Письмо подали перед ужином. За рассольником с потрохами и студнем из телячьих ножек дядя Федя жаловался на людскую напраслину, смолоду его преследовавшую.
– Лучше б вам все-таки куда-нибудь определиться, – робко замечала Мотя. – И самим было бы приятнее, и легче смотреть в глаза людям. При типографии Архива чем была не служба? Ну, о городском училище я не говорю. Обучение детей, видно, не по душе вам, и это правда, хуже нет, когда начальство в букварях ищет смутьянства.
«Чем живет дядя Федя?» – думаю и я, разгуливая по 3-му Богоявленскому. Александр Александрович читает в Петровской академии и пишет руководства по естествознанию, его брат Николай – профессор римского права, его зять Канчугин занимается врачебной практикой. Я перебираю всех, кого знаю, вплоть до знакомых столяров, сапожников и горничных, и прихожу к заключению, что у дяди Феди есть какой-то секрет ни жать, ни сеять и питаться как птицы небесные, если не лучше.
В противоположность нашим краям окрестности четырех Богоявленских полны чистоты и поэзии. В тени без угомону возятся воробьи, булыжины пахнут сковородной пригарью солнцепека. Точно в частом поту свешиваются липовые побеги в крепко, до едкости, пахнущих почках. А в церковном саду у Взысканья погибших тополя уже в молодом листе, точно во всем жары ради смененном летнем.
А внизу еще сыро. Груды белошафранного швырка на дровяном дворе плавают в горячем шоколаде черной слякоти.
Как яйцо в глазунью, выпущен в лужи синий, бело-облачный полдень.
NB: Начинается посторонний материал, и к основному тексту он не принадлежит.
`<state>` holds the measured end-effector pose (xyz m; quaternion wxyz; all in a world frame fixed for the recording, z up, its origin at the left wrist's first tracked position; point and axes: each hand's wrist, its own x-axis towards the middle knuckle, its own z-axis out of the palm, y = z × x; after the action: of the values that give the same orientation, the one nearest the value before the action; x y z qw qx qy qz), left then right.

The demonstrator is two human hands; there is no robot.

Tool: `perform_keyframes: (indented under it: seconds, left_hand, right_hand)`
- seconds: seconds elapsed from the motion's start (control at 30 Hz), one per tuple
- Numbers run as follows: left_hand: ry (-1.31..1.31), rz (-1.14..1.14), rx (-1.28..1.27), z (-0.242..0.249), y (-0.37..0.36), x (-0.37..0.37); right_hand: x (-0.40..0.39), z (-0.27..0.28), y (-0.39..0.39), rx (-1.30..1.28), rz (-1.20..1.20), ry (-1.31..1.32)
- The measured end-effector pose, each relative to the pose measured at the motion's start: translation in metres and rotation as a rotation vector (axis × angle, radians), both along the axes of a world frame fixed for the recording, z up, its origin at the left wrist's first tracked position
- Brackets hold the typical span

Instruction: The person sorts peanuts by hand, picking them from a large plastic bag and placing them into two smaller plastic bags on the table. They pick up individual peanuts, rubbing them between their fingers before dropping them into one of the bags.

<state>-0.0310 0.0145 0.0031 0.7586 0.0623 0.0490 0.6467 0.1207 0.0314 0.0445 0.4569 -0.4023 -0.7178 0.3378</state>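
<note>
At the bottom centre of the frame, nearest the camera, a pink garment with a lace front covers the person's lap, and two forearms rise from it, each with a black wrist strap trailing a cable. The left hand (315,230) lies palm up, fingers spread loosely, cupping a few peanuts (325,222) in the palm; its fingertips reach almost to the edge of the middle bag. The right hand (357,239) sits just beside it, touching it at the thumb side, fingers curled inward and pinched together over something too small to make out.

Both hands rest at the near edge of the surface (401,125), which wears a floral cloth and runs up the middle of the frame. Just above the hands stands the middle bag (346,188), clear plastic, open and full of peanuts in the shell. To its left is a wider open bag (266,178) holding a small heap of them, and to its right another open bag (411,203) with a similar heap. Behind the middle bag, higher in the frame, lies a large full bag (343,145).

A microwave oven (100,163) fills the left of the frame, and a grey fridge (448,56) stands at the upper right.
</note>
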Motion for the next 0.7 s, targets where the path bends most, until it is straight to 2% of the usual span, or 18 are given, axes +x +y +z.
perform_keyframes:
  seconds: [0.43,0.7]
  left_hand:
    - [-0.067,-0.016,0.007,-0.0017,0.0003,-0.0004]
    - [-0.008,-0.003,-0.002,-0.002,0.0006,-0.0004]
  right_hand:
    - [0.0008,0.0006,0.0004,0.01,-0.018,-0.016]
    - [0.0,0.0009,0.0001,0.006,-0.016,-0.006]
Всю Страстную тут гоготали гуси, соперничая в белизне с последними сугробами.
Но теперь тут ни гусей, ни снега. Головастые ветлы над конторой угорают от грачиного крика. По двору дрогливо и рассудительно похаживают куры. Дворы всем околотком отвечают петуху, скрытому за поленницей. Но вот и сам он, масленоголовый и шелковобородый, – рясофорная, бисерящаяся птица самоварного золота. Видно, опять пора ему раскатить свое «слушай» по всем караульням – так выпрямляется он, точно аршин проглотил, перед тем, как загорланить. Потом давится, как костью, кукареканьем и, обугливаясь жаром пера и хвостом осыпая искры, оправляется от запевки, точно облегчив желудок. Тихо кругом. Жарко.
Но что это? Не сигнал ли мне? Зажмурясь, как перед выстрелом, обеими руками открывает окно гостиной старая громековская девушка Глафира Никитична. Приткнув половинки крючками и сложив руки под передником, она локтями и грудью ложится на подоконник. Перед ней через дорогу три этажа каменного противоположного дома.